Library code to execute a FST (encoded in a .pfst file) is provided for JavaScript (in lib/ and tests/mocha) and PHP (in src/ and tests/phpunit).

Examples edit

Transliterate Serbian from Latin to Cyrillic edit

use DOMDocument;
use Wikimedia\LangConv\FstReplacementMachine;

function convertSr( $input ) {
    $machine = new FstReplacementMachine( 'sr', [ 'sr-ec', 'sr-el' ] );
    $doc = new DOMDocument();
    $result = $machine->convert( $doc, 'abcdefg', 'sr-el', 'sr-ec' );
    $resultHTML = $doc->saveHTML( $result );
    return $resultHTML;
}

In the above code sample, we first construct an FST, by loading the appropriate .pfst files for Serbian. We then convert the string abcdefg from Latin (sr-el) to Cyrillic (sr-ec). (These language codes are unusual: T117845.)

The result of the conversion is an HTML fragment, owned by $doc. This is because it may contain metadata on the converted text, such as the source variant and bracketing information to allow it to be losslessly converted back to the source.
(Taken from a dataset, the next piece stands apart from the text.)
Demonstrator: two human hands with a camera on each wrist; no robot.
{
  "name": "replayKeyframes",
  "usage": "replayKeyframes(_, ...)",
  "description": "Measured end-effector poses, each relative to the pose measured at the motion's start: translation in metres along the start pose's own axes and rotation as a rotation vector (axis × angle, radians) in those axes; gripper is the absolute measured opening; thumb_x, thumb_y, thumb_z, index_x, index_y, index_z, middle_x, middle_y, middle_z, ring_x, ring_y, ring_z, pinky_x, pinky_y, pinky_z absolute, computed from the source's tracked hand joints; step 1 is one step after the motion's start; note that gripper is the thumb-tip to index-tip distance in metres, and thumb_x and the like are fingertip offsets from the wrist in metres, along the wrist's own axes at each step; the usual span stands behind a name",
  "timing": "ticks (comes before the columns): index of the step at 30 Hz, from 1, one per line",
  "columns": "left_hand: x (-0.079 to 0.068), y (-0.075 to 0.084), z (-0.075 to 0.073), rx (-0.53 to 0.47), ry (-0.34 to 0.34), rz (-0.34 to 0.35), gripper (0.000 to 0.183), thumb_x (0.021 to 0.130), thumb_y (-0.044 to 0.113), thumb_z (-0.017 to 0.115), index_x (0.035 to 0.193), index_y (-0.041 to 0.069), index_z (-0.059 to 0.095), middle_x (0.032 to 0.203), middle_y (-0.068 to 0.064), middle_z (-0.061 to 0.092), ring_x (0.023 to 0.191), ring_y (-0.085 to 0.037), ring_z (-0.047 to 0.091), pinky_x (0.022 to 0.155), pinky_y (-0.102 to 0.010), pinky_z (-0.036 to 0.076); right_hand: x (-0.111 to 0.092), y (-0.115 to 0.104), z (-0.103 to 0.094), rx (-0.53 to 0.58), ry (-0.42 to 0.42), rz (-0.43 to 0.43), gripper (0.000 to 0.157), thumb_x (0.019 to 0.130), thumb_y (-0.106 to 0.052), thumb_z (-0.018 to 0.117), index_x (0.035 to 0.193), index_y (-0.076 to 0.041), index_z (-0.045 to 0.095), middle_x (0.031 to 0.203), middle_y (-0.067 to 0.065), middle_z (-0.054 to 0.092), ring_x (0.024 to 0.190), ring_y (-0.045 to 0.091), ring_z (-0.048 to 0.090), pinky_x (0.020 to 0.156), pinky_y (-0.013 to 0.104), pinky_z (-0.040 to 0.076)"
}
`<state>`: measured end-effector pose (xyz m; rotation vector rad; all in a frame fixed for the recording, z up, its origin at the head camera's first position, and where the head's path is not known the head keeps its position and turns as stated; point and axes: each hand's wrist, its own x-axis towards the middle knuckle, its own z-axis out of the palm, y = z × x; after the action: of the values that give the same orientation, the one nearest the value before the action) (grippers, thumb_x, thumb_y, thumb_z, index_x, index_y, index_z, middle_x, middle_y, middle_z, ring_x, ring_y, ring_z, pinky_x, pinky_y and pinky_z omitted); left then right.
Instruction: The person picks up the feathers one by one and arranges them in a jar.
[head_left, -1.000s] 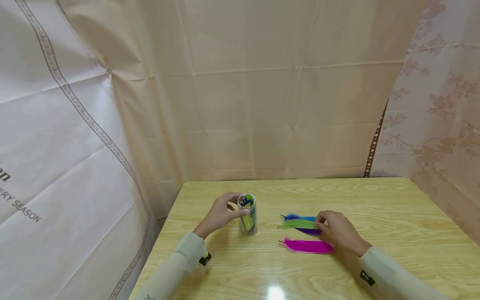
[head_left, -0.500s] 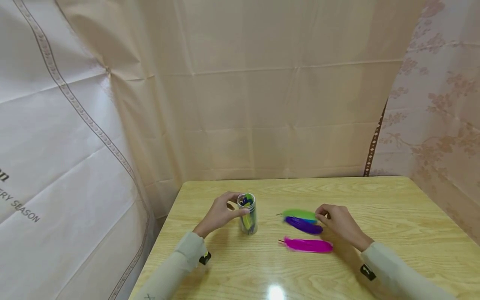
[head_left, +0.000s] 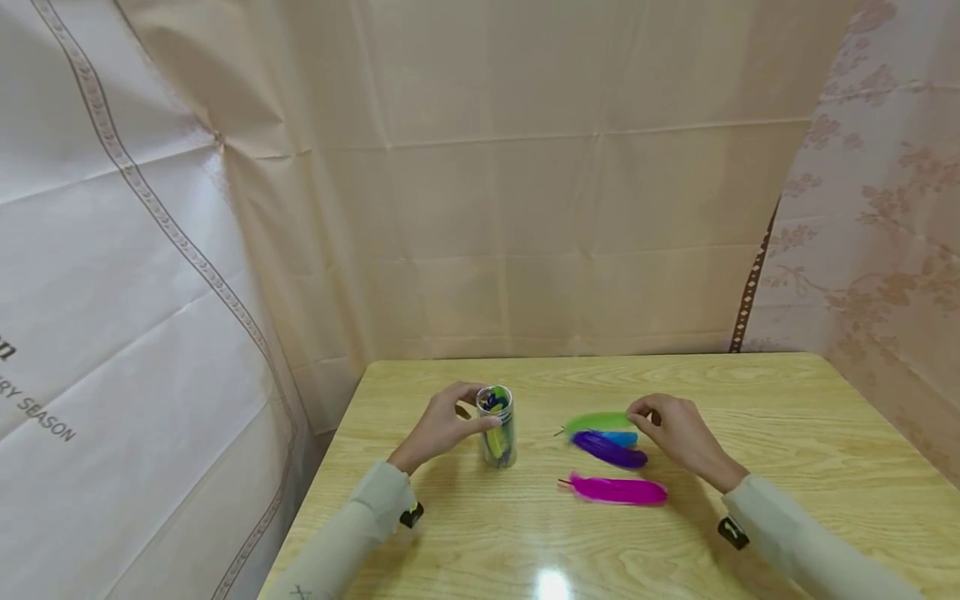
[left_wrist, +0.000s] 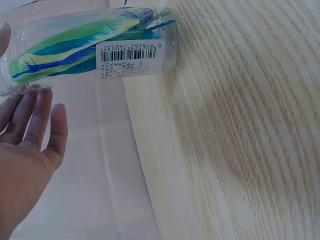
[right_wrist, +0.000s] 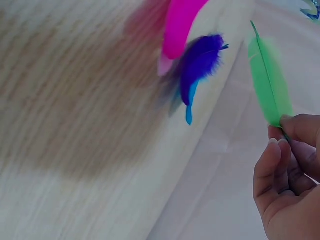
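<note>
My left hand (head_left: pixel 442 425) holds a clear jar (head_left: pixel 507 450) near its mouth, thumb on the near side and fingers behind. Inside the upright jar are green, yellow and blue feathers (left_wrist: pixel 75 47), and a barcode label (left_wrist: pixel 131 56) is stuck on its wall. Between thumb and fingertips, my right hand (head_left: pixel 681 433) pinches one end of a green feather (right_wrist: pixel 269 82), its quill pointing left toward the jar. Just nearer than it, a purple feather (head_left: pixel 609 450) overlaps a blue feather (head_left: pixel 621 437) on the table. A magenta feather (head_left: pixel 618 490) lies separately, closer to me.
Everything stands on a wood-grain table (head_left: pixel 450 542). Beyond its far edge hangs a beige cloth (head_left: pixel 480 250), with a pale printed cloth (head_left: pixel 150 375) at the left and a floral one (head_left: pixel 885 250) at the right.
My right hand has moved slightly away from me with the green feather, drawing it off the purple and blue ones. The left hand and jar have stayed in place.
</note>
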<state>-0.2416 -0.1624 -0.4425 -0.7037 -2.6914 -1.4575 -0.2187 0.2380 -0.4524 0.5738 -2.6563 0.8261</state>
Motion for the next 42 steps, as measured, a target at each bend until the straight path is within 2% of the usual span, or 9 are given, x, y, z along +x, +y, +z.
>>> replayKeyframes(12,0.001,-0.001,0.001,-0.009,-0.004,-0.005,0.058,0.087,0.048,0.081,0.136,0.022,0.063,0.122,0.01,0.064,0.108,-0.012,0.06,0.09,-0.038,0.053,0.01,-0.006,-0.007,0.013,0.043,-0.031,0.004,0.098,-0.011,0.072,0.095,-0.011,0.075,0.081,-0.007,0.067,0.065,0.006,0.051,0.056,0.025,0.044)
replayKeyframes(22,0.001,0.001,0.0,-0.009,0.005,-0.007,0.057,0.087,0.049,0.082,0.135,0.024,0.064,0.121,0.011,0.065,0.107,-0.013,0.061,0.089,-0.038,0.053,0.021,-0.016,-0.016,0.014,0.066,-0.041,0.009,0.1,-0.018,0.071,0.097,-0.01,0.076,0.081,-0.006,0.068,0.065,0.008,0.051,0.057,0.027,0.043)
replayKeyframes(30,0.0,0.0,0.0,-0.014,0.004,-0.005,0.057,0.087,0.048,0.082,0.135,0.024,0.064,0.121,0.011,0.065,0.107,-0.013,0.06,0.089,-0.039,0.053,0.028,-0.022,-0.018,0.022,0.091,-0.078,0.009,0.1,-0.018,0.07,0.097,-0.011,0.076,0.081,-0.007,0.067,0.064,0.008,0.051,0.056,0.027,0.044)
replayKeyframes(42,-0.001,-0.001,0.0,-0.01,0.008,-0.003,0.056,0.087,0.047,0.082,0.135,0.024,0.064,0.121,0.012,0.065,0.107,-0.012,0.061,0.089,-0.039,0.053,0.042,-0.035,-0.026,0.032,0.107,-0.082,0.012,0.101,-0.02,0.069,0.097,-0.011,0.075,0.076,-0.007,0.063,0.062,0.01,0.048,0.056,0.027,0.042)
We return the HTML string representing the conversion results.

Performance edit

There are two factors affecting LangConv performance: the size and construction of the FST, and the engine used to execute the FST. Generally FSTs are minimized by foma in order to minimize backtracking. The FST engine implementation in both JS and PHP have also been optimized to minimize the amount of time spent per state.

We also try to minimize the time spent loading the .pfst file. In JavaScript this is done by memory mapping the binary .pfst file. In PHP we read the .pfst as a string and directly execute the FST from that string.